I've been blogging a really long time. I have met some amazing people - incredible people - who have become the dearest real life friends. I couldn't hope to meet those people were it not for this blog.

But sometimes, despite the friendships and sharing and encouragement, you just don't feel like writing anymore. It seems like a chore, you don't feel like sharing, to tell one story means telling a whole other story as well and you really don't want to go there. And this is how I felt the last fortnight when I thought of how I tell you all about my quilt retreat. And it seemed silly - it felt silly telling you about it, even though it was wonderful.

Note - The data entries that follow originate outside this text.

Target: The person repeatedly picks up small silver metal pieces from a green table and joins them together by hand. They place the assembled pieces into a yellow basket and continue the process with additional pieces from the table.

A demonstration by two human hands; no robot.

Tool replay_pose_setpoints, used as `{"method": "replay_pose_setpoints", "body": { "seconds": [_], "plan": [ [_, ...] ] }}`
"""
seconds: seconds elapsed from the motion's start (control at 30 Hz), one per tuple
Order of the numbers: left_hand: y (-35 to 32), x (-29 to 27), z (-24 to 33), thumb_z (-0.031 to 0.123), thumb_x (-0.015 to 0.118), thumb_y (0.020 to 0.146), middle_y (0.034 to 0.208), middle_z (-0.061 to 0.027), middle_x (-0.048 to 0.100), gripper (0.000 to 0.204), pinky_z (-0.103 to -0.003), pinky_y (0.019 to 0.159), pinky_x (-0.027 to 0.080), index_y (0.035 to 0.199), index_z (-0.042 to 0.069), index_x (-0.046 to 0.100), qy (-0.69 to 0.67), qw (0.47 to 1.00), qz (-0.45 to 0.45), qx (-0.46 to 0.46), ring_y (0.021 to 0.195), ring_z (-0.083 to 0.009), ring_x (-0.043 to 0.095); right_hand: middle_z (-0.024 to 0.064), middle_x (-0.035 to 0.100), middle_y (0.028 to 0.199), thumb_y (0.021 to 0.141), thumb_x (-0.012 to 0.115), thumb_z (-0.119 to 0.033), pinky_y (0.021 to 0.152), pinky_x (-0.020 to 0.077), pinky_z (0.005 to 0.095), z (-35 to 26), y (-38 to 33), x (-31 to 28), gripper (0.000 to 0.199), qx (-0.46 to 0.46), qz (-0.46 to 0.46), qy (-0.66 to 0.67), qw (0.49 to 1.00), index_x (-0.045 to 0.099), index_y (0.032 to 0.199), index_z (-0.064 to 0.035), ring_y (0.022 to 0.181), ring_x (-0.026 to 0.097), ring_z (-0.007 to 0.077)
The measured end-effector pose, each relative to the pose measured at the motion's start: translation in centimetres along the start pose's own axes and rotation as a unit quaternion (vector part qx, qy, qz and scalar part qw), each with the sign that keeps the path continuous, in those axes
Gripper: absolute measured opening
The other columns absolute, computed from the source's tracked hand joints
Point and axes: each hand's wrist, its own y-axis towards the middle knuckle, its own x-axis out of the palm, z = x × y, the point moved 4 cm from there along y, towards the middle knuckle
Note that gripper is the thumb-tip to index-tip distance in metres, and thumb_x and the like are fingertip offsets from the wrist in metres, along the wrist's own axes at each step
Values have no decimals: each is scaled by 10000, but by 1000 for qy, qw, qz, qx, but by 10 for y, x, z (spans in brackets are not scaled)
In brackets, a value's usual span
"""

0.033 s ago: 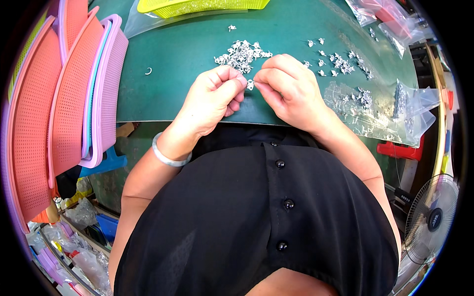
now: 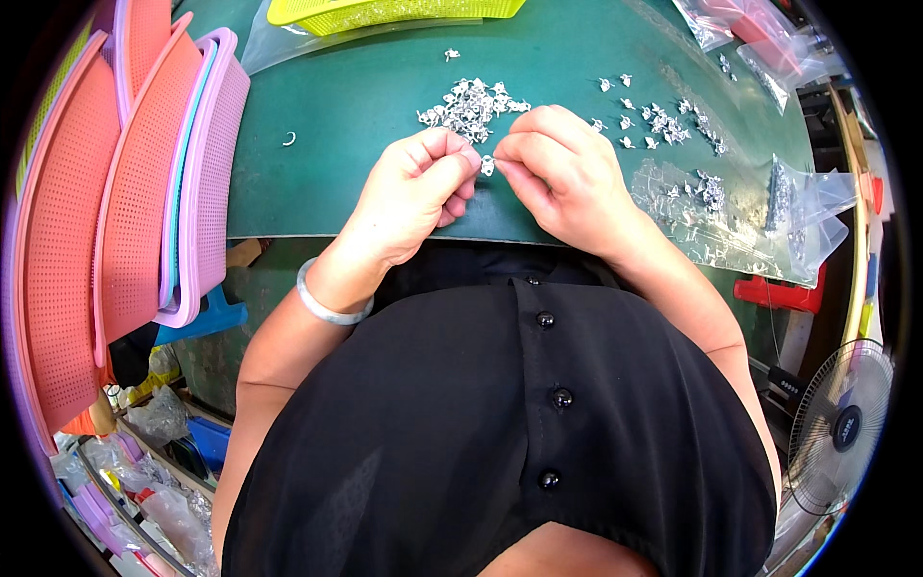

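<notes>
Between my fingertips is a small silvery-white metal piece [image 2: 487, 166] with a looped shape. My left hand [image 2: 420, 183] pinches it from the left, thumb against the curled fingers. From the other side, the thumb and forefinger of my right hand [image 2: 562, 168] are pinched together at its edge; whether they grip the piece itself or a tiny part on it is too small to tell. Just beyond my hands lies a heap of similar metal pieces [image 2: 471, 108]. Farther right, several small metal pieces [image 2: 665, 125] are scattered and bunched on the green tabletop [image 2: 346, 106].
A yellow-green basket [image 2: 394, 12] stands at the far edge. Pink and purple perforated baskets [image 2: 213, 173] are stacked on the left. A curved metal bit [image 2: 289, 138] lies nearby. Clear plastic bags [image 2: 812, 212] rest at the right, and a fan [image 2: 844, 428] stands lower right.
</notes>
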Motion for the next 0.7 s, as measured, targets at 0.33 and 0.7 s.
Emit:
{"method": "replay_pose_setpoints", "body": {
  "seconds": [0.33,0.7],
  "plan": [
    [1,1,-1,172,475,893,627,1,505,174,-158,398,289,761,70,524,-21,999,-41,-9,486,-37,427,39,538,699,827,568,-119,616,410,259,22,-13,17,126,289,-79,330,895,572,794,3,674,490,113],
    [1,-3,-1,191,497,887,646,-17,521,174,-183,413,322,788,58,552,-34,999,-6,25,494,-76,448,30,572,701,846,562,-154,628,420,255,18,-6,22,172,354,-95,371,853,601,798,7,674,490,85]
  ]
}}
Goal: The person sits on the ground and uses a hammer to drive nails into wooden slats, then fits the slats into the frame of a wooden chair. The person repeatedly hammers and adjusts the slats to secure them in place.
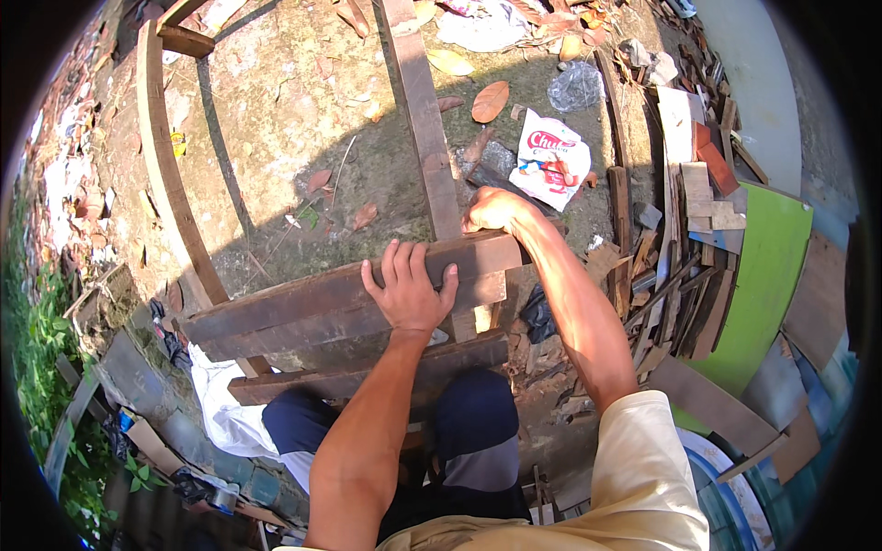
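Note:
A dark wooden plank [303,308] lies crosswise over a wooden frame in front of my knees. My left hand [411,292] grips it from above, fingers hooked over its far edge and thumb to the right. At the plank's right end, my right hand [493,209] is closed like a fist just beyond the far edge, beside the long wooden beam [424,119]. What it holds is hidden; a dark bar shows just behind it. A curved wooden beam [165,174] runs away on the left. Nearer me is a lower crosspiece [367,375].
A white and red plastic wrapper [549,158], a clear plastic bag [576,86] and dry leaves [491,101] litter the ground. Wood scraps [675,266] and a green board [763,275] crowd the right. White cloth [225,404] lies by my left knee; plants [41,349] grow far left.

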Demonstrator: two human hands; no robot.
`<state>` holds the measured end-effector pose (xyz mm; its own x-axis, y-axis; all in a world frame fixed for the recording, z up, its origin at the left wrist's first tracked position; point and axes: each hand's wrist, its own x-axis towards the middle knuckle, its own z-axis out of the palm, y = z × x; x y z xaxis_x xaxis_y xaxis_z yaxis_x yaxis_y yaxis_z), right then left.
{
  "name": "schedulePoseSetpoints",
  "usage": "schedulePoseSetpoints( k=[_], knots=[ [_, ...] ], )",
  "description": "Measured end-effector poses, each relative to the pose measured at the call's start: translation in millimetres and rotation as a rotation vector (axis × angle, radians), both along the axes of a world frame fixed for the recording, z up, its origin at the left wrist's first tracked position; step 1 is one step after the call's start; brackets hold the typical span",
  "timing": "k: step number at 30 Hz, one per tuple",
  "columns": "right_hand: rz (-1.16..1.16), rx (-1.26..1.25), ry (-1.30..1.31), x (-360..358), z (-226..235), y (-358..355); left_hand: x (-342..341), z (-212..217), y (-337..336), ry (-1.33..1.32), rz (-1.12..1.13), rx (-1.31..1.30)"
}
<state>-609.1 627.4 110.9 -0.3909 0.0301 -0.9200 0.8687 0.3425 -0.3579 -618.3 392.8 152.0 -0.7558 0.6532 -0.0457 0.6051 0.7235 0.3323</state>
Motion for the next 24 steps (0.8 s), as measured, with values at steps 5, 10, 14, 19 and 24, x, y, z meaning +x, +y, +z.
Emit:
schedulePoseSetpoints(
  k=[5, 10, 14, 19, 24],
  knots=[
    [-0.257, -0.13, 0.019, 15, -36, 8, 0, 3, 5, 0.017, 0.002, 0.026],
    [-0.796, -0.321, 0.155, -19, 18, 18, -1, 3, 2, 0.044, 0.03, 0.032],
    [-0.245, -0.059, 0.187, -37, -2, 23, -3, 3, 0, 0.048, 0.045, 0.028],
    [0.241, -0.126, 0.404, 56, -196, 33, 1, 7, 12, 0.071, -0.016, 0.059],
    [1.009, 0.136, 0.461, 9, -139, -6, -1, 0, 2, 0.111, 0.028, 0.015]
  ],
)
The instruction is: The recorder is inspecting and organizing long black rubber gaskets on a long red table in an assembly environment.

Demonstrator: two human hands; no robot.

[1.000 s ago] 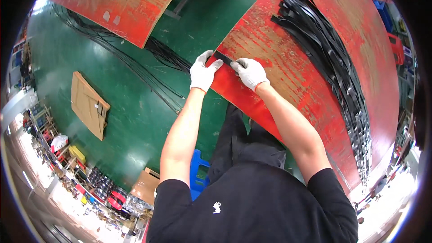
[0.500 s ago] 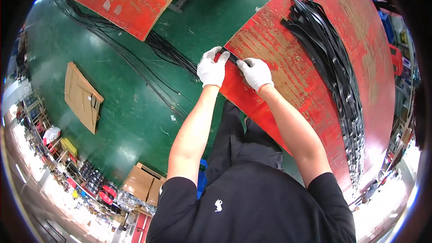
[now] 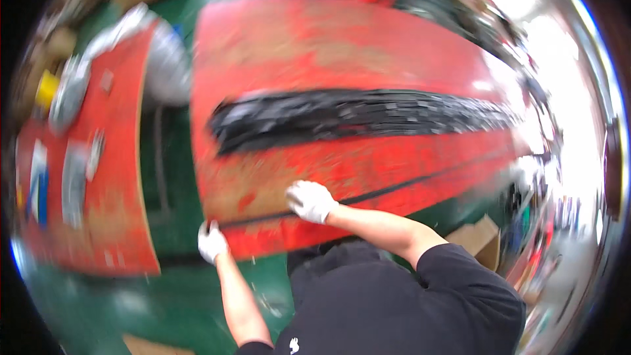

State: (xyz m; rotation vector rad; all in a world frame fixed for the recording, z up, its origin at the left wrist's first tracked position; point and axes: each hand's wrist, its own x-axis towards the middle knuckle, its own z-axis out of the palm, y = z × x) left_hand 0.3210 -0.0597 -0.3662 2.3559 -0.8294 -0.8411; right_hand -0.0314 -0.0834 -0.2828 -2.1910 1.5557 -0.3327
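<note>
A long black flat strip (image 3: 394, 188) lies along the near side of a worn red tabletop (image 3: 276, 52). At the table's near left corner my left hand (image 3: 212, 242), in a white glove, is closed at the strip's end, its thumb upward. My right hand (image 3: 311, 201), also white-gloved, is over the strip farther right; its fingers are smeared by motion, so their grip does not show. Beyond my hands a thick bundle of similar black strips (image 3: 355, 115) stretches across the same table.
Across a gap of green floor (image 3: 190, 296) stands another red table (image 3: 112, 236) with small items on it. Clear plastic bags (image 3: 167, 62) bulge behind it. A cardboard box (image 3: 476, 240) sits at the right, beside cluttered shelving.
My view has swung to the right, bringing the whole red table in front of me. My hands have moved apart, the right one farther along the strip.
</note>
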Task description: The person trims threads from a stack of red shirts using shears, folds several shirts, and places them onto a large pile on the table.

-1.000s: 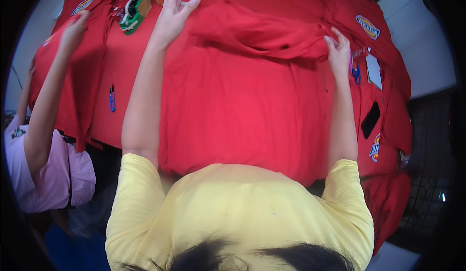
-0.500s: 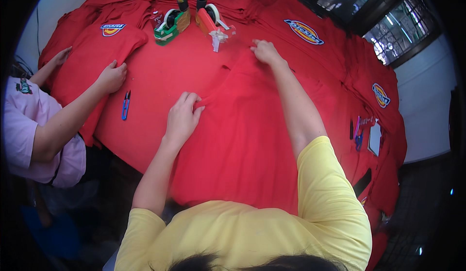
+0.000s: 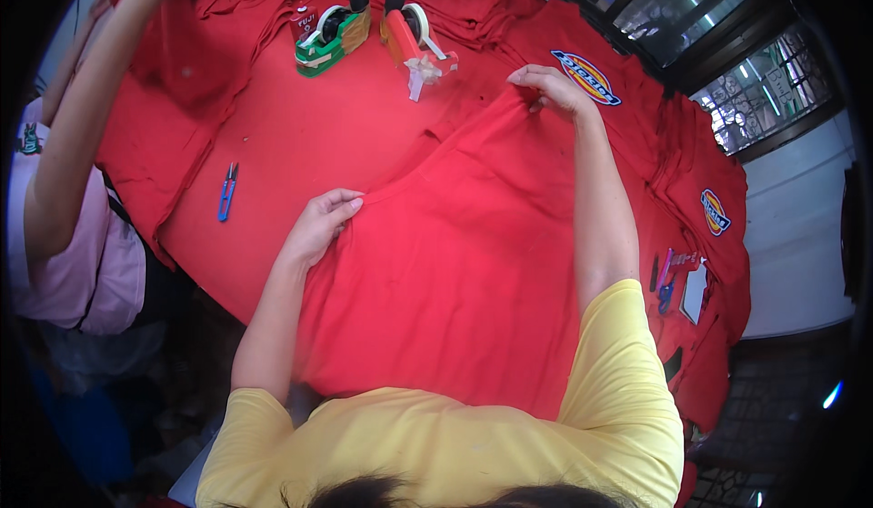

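A red shirt (image 3: pixel 473 244) lies spread flat on the red-covered table (image 3: pixel 291 135) in front of me. My left hand (image 3: pixel 320 224) pinches its left edge, fingers curled on the cloth. My right hand (image 3: pixel 550 88) grips the far upper corner of the same shirt, bunching the fabric near a folded red shirt with an oval patch (image 3: pixel 587 76).
A green tape dispenser (image 3: pixel 329 33) and an orange one (image 3: pixel 409 35) stand at the far middle. Blue thread snips (image 3: pixel 226 191) lie at the left. Another person in pink (image 3: pixel 82 235) lifts red cloth at the left. Folded red shirts pile up at the back and right, with pens (image 3: pixel 666 281) nearby.
My view has swung and my hands have shifted along the shirt's edges; the left drew back toward me and the right reached farther out. The other person raised an arm with red cloth.
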`<act>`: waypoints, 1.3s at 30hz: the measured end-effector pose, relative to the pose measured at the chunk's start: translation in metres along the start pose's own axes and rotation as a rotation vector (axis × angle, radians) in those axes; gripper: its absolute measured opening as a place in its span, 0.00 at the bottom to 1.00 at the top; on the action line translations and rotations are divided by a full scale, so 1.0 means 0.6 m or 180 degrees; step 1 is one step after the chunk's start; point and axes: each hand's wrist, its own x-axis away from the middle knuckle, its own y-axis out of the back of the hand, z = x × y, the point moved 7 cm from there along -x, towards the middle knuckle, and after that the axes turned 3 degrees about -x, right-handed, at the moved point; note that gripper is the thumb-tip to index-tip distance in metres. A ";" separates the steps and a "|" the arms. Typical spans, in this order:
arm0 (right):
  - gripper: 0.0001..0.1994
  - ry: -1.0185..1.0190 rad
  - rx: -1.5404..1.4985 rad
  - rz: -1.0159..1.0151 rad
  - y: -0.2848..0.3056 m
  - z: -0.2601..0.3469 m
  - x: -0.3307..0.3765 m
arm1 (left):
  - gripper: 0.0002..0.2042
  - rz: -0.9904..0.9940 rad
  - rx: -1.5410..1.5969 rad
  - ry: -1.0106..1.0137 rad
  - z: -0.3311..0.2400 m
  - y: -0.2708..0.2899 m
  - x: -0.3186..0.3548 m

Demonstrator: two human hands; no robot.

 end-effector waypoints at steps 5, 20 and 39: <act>0.06 0.0114 0.0378 -0.0730 0.044 -0.017 -0.015 | 0.08 -0.0149 -0.0269 -0.0070 0.019 0.020 -0.010; 0.08 0.0872 -0.1191 -0.1056 0.090 -0.036 0.044 | 0.06 -0.0385 0.0071 -0.0930 0.004 0.009 0.013; 0.07 0.0174 -0.0269 -0.1064 0.062 -0.047 0.032 | 0.11 -0.0506 -0.0122 -0.0793 0.015 0.014 0.003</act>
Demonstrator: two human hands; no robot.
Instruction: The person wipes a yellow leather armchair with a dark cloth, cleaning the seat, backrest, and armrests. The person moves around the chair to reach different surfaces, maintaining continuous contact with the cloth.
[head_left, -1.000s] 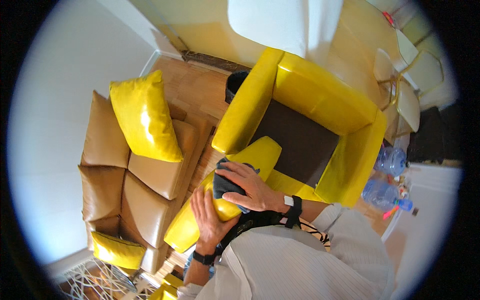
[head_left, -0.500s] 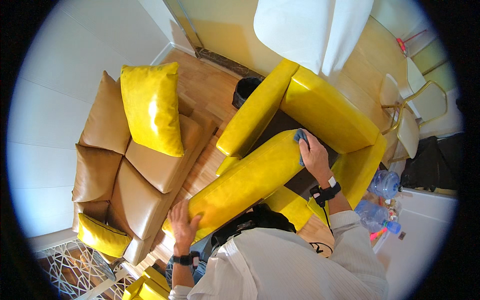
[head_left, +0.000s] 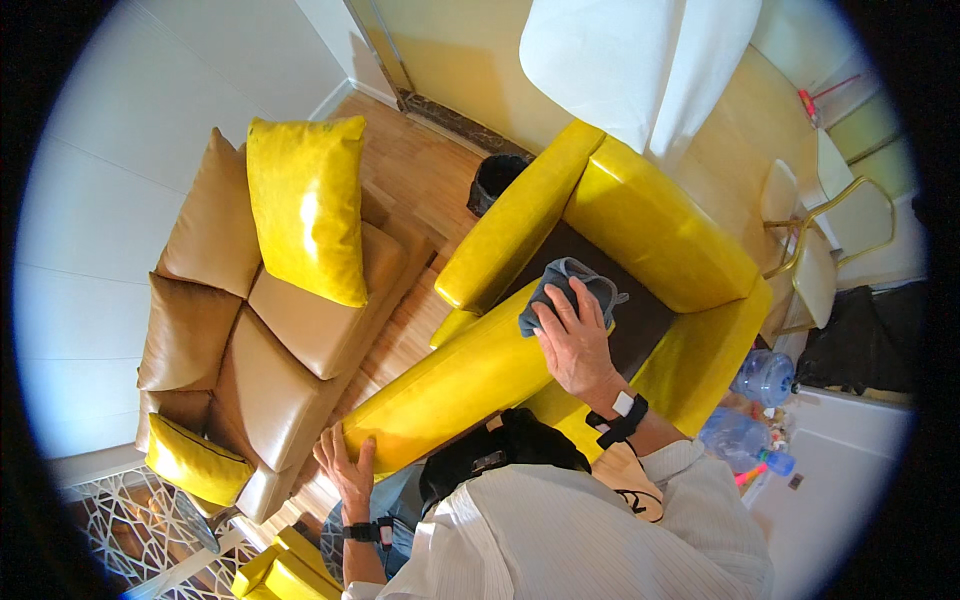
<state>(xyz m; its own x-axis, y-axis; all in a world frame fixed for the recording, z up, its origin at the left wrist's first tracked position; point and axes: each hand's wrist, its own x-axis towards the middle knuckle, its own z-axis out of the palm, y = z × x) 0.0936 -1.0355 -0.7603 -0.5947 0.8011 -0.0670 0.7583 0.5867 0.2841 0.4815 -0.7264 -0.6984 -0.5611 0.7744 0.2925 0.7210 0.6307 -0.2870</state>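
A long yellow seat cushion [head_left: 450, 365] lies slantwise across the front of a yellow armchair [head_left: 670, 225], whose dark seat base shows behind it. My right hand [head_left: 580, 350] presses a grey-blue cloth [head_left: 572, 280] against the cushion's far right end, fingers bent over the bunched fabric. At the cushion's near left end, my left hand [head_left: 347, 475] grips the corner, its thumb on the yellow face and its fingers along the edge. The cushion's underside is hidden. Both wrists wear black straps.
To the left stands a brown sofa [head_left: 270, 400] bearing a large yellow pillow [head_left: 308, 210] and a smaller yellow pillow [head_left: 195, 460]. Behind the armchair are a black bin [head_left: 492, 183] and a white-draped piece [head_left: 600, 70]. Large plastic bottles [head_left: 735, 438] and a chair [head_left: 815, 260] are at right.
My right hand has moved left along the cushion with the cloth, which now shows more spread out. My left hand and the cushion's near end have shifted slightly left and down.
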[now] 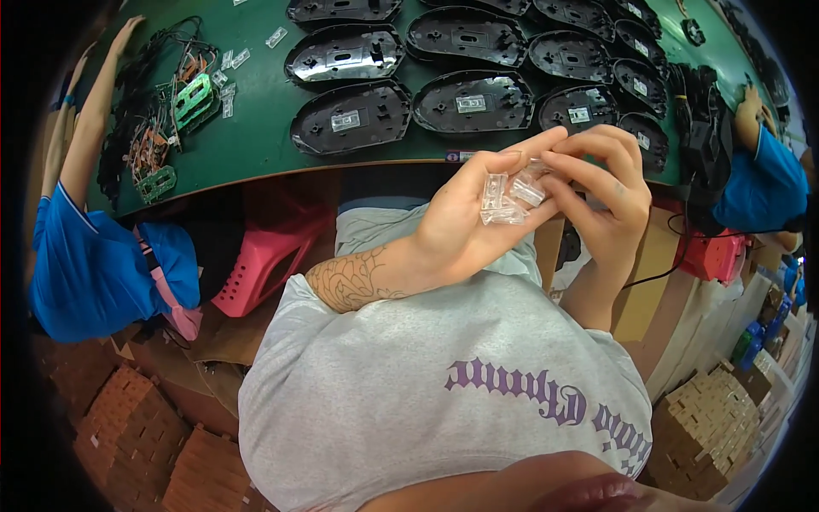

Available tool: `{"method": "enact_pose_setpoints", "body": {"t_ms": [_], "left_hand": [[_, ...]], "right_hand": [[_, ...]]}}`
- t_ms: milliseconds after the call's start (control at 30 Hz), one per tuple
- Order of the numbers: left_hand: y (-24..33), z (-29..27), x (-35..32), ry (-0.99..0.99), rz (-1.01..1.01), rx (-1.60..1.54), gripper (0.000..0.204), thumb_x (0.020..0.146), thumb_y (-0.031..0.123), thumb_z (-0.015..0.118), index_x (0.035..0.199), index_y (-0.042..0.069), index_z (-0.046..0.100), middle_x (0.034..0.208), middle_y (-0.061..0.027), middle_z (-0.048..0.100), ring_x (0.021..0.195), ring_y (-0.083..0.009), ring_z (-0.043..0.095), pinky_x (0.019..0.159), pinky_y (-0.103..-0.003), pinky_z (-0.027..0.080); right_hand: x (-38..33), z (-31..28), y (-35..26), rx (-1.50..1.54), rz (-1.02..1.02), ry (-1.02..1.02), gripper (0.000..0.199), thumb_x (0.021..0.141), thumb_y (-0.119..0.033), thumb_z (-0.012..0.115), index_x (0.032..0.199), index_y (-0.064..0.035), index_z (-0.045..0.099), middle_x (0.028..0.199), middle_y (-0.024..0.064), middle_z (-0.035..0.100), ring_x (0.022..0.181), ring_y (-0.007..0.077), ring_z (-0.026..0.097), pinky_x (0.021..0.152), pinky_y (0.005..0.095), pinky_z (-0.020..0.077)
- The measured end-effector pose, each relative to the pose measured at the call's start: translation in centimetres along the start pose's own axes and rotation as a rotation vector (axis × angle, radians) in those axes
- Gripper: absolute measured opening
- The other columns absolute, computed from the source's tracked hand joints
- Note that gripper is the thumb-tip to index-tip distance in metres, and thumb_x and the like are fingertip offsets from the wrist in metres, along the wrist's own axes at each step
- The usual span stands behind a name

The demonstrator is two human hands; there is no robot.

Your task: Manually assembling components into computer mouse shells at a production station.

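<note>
My left hand (452, 218) is cupped palm up in front of my chest, with several small clear plastic pieces (493, 192) lying in it. Over that palm, the bent fingers of my right hand (610, 183) pinch at one of the pieces; the fingertips partly cover it. Just beyond my hands, black plastic shells (350, 119) lie in rows on the green table (256, 145). A similar clear piece sits in the middle of the nearest shells, such as the large shell (503, 107) straight ahead.
Loose clear pieces (228, 101) lie left of the shells, beside green circuit boards (194, 101) with wires. Black cables (704, 111) are heaped at the right. Blue-shirted people work at left (102, 264) and right (763, 183). A pink chair (264, 264) stands at left, cartons (128, 418) behind.
</note>
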State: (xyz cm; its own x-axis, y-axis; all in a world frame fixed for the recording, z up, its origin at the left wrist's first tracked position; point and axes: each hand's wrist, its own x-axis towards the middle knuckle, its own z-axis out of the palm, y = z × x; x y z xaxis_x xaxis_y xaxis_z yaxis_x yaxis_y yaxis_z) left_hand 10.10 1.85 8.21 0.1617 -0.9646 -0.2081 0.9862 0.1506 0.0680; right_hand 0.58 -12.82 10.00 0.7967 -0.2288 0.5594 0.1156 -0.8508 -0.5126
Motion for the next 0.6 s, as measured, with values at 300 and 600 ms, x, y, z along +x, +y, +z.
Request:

I've lost my blogging puff. That's all. It's not busy-ness (although I am incredibly busy with house renovations and quilting and the presidency of the quilt guild). It's not even necessarily about privacy, although that is playing a factor. It definitely has nothing to do with comments or readers.

I'm just ... done.

So I'd like to thank all of you who have come by in the last nine years. Thank you for sharing right back, for inspiring me, for teaching me great things, and in many cases for becoming the greatest friends a girl could ever hope to know. I think I might miss this blog one day, but at the moment I find that hard to believe. I might even be back one day, but again I find that unlikely. I'm not going to stop making, stop baking or stop gardening. I will still always be a bike-riding, lap-swimming, sewing, quilting, cooking, gardening, Pyrex-loving socialist girl from Canberra via North Queensland, who looks for the positive in everything but sometime struggles to find it, and needs to make something every single day.